Kemal Yavuz

Din Büyüğünü Nasil Rab Ediniriz-8

Kemal Yavuz

33/Ahzab 67, “Ey Rabbimiz, biz reislerimize ve büyüklerimize uyduk da, onlar bizi yoldan saptırdılar derler.” 33/Ahzab 68, “Rabimiz onlara/bizi saptıranlara iki kat azap ver ve onları büyük bir lanetle rahmetinden kov.” Uyulanlarla uyanlar, ahrette birbirlerine düşüp itiraz edecekler ve bakın neler olacakmış. 34/Sebe 32, “Büyüklük taslayanlar/uyulanlar, zayıf sayılanlara/uyanlara kıyamet gününde şöyle diyecekler, size hidayet geldikten sonra, sizi doğru yoldan biz mi çevirdik? Esas suçu siz yapıyordunuz.” 34/Sebe 33, “Zayıf sayılanlar/uyanlar da büyüklük taslayanlara/uyulanlara, hayır gece, gündüz işiniz tuzak kurmaktı. Çünkü siz daima Allah’ı inkar etmemizi, Allah’a ortaklar koşmamızı bize emrederdiniz derler. Artık azabı gördüklerinde, için, için yanarlar, Bizde o inkar edenlerin boyunlarına demir halkalar takarız. Onlar ancak yapmakta oldukları günahları yüzünden cezalandırılırlar.” Daha çok ayetler var. 
Bazı menfaat peşinde giden insanlar, çevresindeki insanları mideden, şehvetten, zihin ve gönülden teslim alıp, akıllarını kiralayarak, kendilerine kul etme kurnazlığını yapıyorlar.
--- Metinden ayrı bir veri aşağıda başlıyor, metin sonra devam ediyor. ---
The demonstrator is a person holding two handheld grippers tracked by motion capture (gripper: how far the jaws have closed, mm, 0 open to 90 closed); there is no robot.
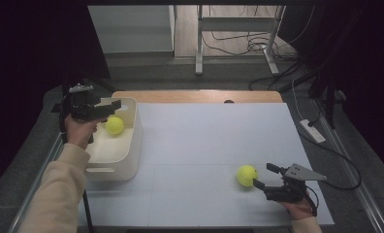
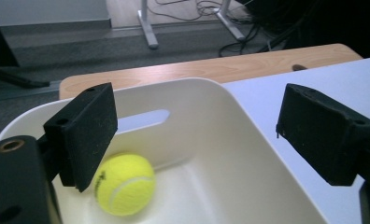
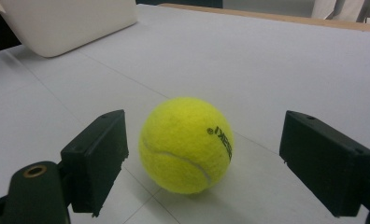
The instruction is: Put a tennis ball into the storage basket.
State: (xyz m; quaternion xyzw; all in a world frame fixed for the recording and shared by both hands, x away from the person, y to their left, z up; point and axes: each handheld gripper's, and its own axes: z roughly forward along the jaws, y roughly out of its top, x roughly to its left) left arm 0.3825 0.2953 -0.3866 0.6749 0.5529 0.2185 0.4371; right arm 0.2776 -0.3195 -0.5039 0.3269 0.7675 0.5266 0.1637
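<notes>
A yellow tennis ball (image 1: 114, 125) (image 2: 124, 184) lies inside a white plastic bin (image 1: 132, 145) (image 2: 230, 154) at the table's left. My left gripper (image 1: 113, 104) (image 2: 197, 135) hovers over the bin's far end, open, with nothing between its jaws; the ball sits below and to the left of them. A second tennis ball (image 1: 247, 175) (image 3: 187, 144) rests on the white table sheet (image 1: 214, 136) near the front right. My right gripper (image 1: 263, 175) (image 3: 209, 140) is low on the table and open. This ball sits between its jaws with a gap on each side.
The bin has a slot handle (image 2: 143, 119) in its far wall. A wooden table edge (image 1: 195, 95) shows beyond the white sheet. On the floor behind are desk legs (image 1: 199, 43), tangled cables and a power strip (image 1: 312, 130). Dark curtains flank both sides.
</notes>
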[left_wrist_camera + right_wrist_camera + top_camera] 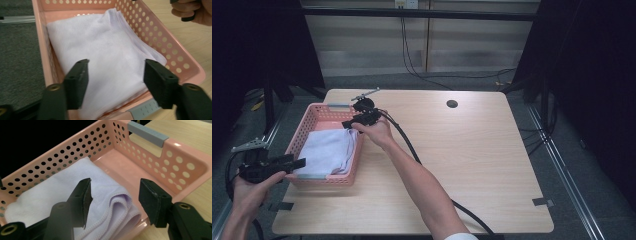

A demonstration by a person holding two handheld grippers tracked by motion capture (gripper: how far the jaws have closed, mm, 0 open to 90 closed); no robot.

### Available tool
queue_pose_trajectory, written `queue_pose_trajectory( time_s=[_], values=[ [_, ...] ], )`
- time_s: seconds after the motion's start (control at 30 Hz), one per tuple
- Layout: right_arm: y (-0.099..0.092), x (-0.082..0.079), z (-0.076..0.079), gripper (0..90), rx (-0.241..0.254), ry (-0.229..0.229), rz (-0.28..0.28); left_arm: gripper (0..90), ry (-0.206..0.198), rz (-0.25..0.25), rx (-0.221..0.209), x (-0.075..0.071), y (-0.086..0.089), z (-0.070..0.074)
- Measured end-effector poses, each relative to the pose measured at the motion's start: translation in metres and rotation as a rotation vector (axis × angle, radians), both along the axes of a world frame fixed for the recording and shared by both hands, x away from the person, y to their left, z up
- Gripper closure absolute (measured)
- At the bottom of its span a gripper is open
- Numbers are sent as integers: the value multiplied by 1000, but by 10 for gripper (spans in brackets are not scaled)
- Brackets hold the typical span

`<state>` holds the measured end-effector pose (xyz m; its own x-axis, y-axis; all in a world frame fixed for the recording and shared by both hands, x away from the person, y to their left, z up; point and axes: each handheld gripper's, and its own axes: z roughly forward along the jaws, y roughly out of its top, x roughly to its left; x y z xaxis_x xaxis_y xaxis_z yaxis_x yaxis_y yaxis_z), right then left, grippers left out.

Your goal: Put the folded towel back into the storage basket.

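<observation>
Now we are holding both grippers, left (299,163) and right (348,123), wide open and empty over the folded towel (329,151) lying in the basket (319,112) at the table's left, so little seems left but withdrawing.

basket (319,114): pink, dotted with holes, grey handles | towel (328,151): pale lilac | table (472,150): light wood grain
</observation>
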<state>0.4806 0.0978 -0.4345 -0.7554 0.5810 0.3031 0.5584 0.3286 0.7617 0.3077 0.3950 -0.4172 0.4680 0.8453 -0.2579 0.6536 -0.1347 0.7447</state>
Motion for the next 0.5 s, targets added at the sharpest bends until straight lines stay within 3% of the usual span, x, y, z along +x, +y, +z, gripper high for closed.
queue_pose_trajectory(
  time_s=[0.2,0.37,0.5],
  values=[
    [-11,-5,11,392,12,-24,25,340,-23,-14,-8,-1,-11,8],
    [-27,-13,19,382,22,-45,65,340,-23,17,-21,4,-25,11],
    [-52,-24,30,365,35,-63,83,334,-37,-15,2,5,-51,13]
  ],
)
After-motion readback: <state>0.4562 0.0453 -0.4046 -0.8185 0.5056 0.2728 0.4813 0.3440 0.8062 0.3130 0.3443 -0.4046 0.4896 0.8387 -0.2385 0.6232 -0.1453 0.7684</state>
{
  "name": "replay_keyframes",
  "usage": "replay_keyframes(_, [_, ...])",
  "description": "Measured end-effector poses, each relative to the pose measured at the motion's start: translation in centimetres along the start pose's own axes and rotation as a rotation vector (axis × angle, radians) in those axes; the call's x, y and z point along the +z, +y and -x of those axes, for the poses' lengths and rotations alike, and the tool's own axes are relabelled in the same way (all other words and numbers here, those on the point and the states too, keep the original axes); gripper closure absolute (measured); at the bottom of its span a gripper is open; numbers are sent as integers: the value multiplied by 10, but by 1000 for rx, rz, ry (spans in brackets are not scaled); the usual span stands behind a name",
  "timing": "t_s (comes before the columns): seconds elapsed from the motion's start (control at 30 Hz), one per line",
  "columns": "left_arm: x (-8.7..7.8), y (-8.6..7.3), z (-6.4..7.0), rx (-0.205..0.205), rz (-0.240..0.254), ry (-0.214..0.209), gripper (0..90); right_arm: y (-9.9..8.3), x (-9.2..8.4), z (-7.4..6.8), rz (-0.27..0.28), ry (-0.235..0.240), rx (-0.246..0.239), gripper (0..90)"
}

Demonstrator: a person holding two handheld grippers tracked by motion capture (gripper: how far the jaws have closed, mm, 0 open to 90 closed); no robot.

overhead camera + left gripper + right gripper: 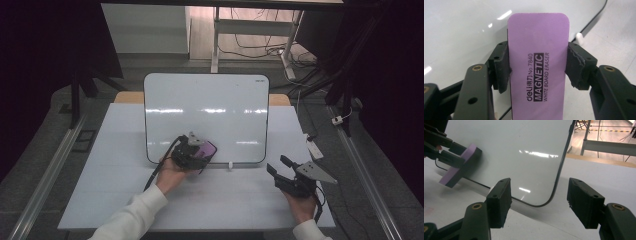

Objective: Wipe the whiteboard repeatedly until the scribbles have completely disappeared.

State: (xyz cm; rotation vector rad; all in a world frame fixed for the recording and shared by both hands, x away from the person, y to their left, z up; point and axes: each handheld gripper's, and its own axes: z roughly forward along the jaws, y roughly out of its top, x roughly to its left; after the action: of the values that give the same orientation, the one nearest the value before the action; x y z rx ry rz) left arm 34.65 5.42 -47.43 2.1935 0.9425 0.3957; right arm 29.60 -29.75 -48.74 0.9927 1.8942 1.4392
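Purple eraser (537,67), a flat block with rounded corners, is pinched by its two long edges between the pads of the left gripper (197,152); in the left gripper view its printed face reads "deli No.7840 MAGNETIC WHITE BOARD ERASER". It hangs over the lower left part of the whiteboard, close to the bottom rim. Whether its underside touches the board cannot be told.

By size, the table (120,185) comes first: a pale sheet covers its top, and a strip of wood shows at the far corners behind the board. On it lies the whiteboard (210,110), a white sheet with a thin dark rim and rounded corners, ceiling lights mirrored as bright streaks across it. It looks wiped, with no writing to be seen in the high view.

The left hand (170,176) comes in from the bottom in a white sleeve, its gripper pointing up over the board's lower edge, a black cable trailing back from it.

The right gripper (277,167) sits well apart from the eraser, off the board's lower right corner, above the bare table. Its jaws are spread with nothing between them; in the right gripper view the board's rounded corner shows through the gap.

A small white peg (230,164) sits at the board's bottom rim, between the two grippers.
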Motion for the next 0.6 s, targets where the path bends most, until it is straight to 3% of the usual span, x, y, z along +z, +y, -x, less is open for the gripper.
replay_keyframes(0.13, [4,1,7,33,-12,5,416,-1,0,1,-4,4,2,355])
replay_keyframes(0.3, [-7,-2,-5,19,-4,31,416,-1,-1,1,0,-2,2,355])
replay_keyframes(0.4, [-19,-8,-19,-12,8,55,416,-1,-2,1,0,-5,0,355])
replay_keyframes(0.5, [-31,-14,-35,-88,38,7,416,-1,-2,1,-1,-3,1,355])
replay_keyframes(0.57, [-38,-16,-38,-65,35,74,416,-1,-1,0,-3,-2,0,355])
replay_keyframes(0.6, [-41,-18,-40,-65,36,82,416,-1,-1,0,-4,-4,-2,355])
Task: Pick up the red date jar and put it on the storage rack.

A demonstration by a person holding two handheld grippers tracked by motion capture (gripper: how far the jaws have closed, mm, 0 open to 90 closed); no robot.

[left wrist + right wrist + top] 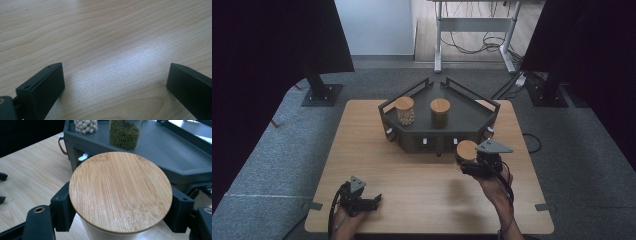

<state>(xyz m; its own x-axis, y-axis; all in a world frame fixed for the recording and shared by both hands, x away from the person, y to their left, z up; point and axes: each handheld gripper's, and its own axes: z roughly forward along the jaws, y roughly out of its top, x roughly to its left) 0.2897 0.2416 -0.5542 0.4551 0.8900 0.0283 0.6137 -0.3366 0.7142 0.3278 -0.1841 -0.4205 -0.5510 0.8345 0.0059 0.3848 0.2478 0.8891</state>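
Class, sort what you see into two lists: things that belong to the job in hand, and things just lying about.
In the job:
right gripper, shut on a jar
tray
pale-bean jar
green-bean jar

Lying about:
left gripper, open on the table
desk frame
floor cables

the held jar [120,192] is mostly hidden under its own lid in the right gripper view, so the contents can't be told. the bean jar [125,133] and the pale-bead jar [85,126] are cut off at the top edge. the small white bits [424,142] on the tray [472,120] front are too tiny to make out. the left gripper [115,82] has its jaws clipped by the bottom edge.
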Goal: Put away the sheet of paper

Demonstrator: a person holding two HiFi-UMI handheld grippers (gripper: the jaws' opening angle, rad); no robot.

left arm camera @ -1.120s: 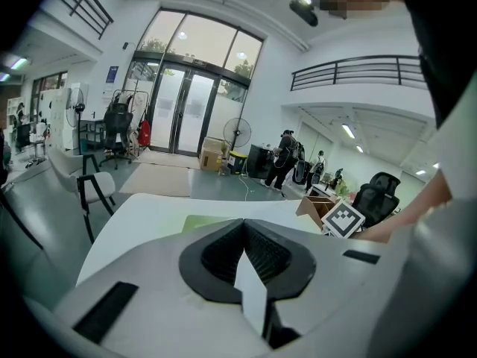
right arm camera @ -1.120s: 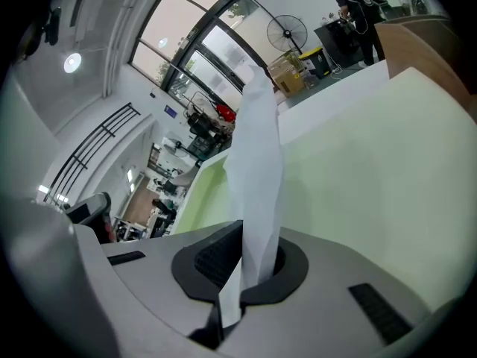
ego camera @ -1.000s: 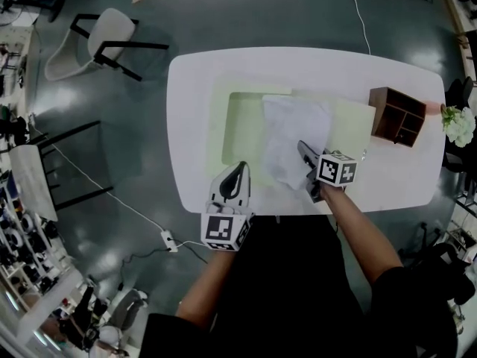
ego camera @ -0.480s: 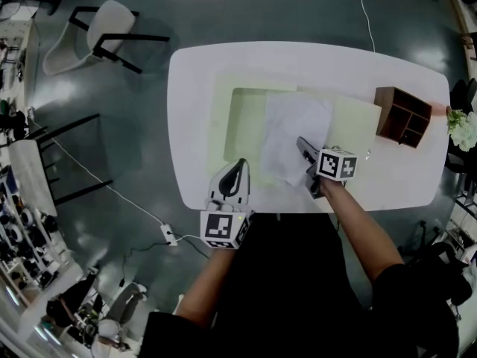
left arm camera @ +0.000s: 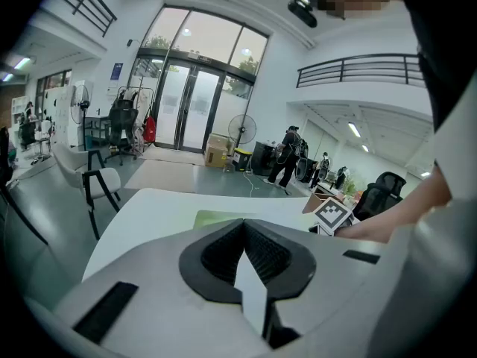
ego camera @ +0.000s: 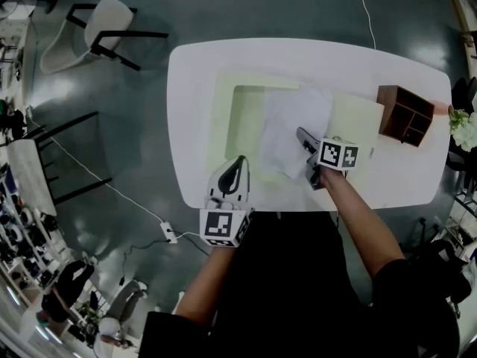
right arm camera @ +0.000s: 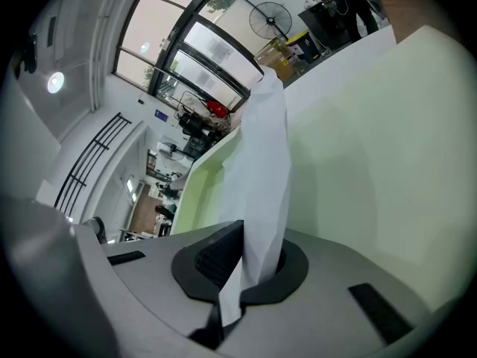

Bir, menfaat yeri, kurmuşlar ve insanları o menfaat yerine zorlamaktadırlar. O menfaat yerine gelenleri cennetlik ilan edip, menfaat yerine gelmeyenleri ise asi ilan etmektedirler. O menfaat yerlerinde insanların iradeleri, akılları, sorgulamaları, İslam dışı anlatımları ile ellerinden alınmaktadır. Buna verilecek pek çok misal var tabiî ki hepsini burada belgelemek mümkün değil, meraklıları tarikatları anlatan bütün kitaplara baktıklarında görüp okuyabilirler. Bir tanesinden kısa bir alıntı vererek bilgilendirelim. 
“…Darda kalan sufiler, yetiş ya gavs diye gavsa sığınırlar, gavs, yardım isteyene yardım elini uzatır. Abdulkadir Geylani en büyük gavs unvanına sahiptir… Bunlardan başka, sayıları bir rivayette sekiz, bir rivayette kırk olan nüceba ile sayıları on yada üç yüz olan nükeba denilen ve insanların iç dünyalarından haberdar olan şahsiyetler vardır. genel olarak gayb erenleri diye anılan bu hak dostlarının makamı boş kalmaz, ölenin yerine kendisinden sonraki yükseltilir.” (Hasan Kamil Yılmaz, Altınoluk Aralık, 1995 sayısından nakil)  Abdulaziz Bayındır. isteyenler bu sayıyı bulur ve daha ne şirk sözlerle karşılaşırlar görürler. Şimdi, soru şu, Sığınılan ve yardım istenilen varlık, Fatiha suresi 4. Ayete göre, “Yalnız sana kulluk eder, YALNIZ SENDEN YARDIM DİLERİZ/BEKLERİZ” Allah için elinizi vicdanınıza koyup düşünün bu ayete ve daha pek çok ayete ters düşmüyor mu ve böyle inanmak Allah’ın vasfını, sıfatını insanlara vermek değil de nedir? İnsanın iç dünyalarını insanlar nasıl bilebilirler bu gayb değil mi? gaybı sadece Allah bilmez mi? yetiş ya gavs, yetiş ya şeyh, yetiş ya kutup ve benzerleri. Peki bu yetki ve gücü kim kullanır, sadece Allah, bu gibi düşünce ve anlatımlar ayetlere terstir. Şimdi bir soru da sizin için soralım? Bu adamlar KUR’AN ’daki bu ayetleri bilmiyorlar mı? Bunun bir cevabı var, bizim elimizdeki KUR’AN la onların elindeki KUR’AN  aynı değil mi? Biz aynı KUR’AN  olduğunu iddia ediyoruz ve diyoruz ki, ya kasıtlı okumuyorlar ve okutmuyorlar, yada bilmiyorlar. Biz bildiklerine inanıyoruz ve şunu tekrarlıyoruz, bu gibi düşüncelerin ve projelerin arkasında İslam düşmanları var ve parasal kaynakları da onlar tarafından sağlanmaktadır. İslam’ın yasakladığı hiç bir şey meşru olmaz ve gösterilemez. Bu bütün insanlığa İslam’ın duyurusudur.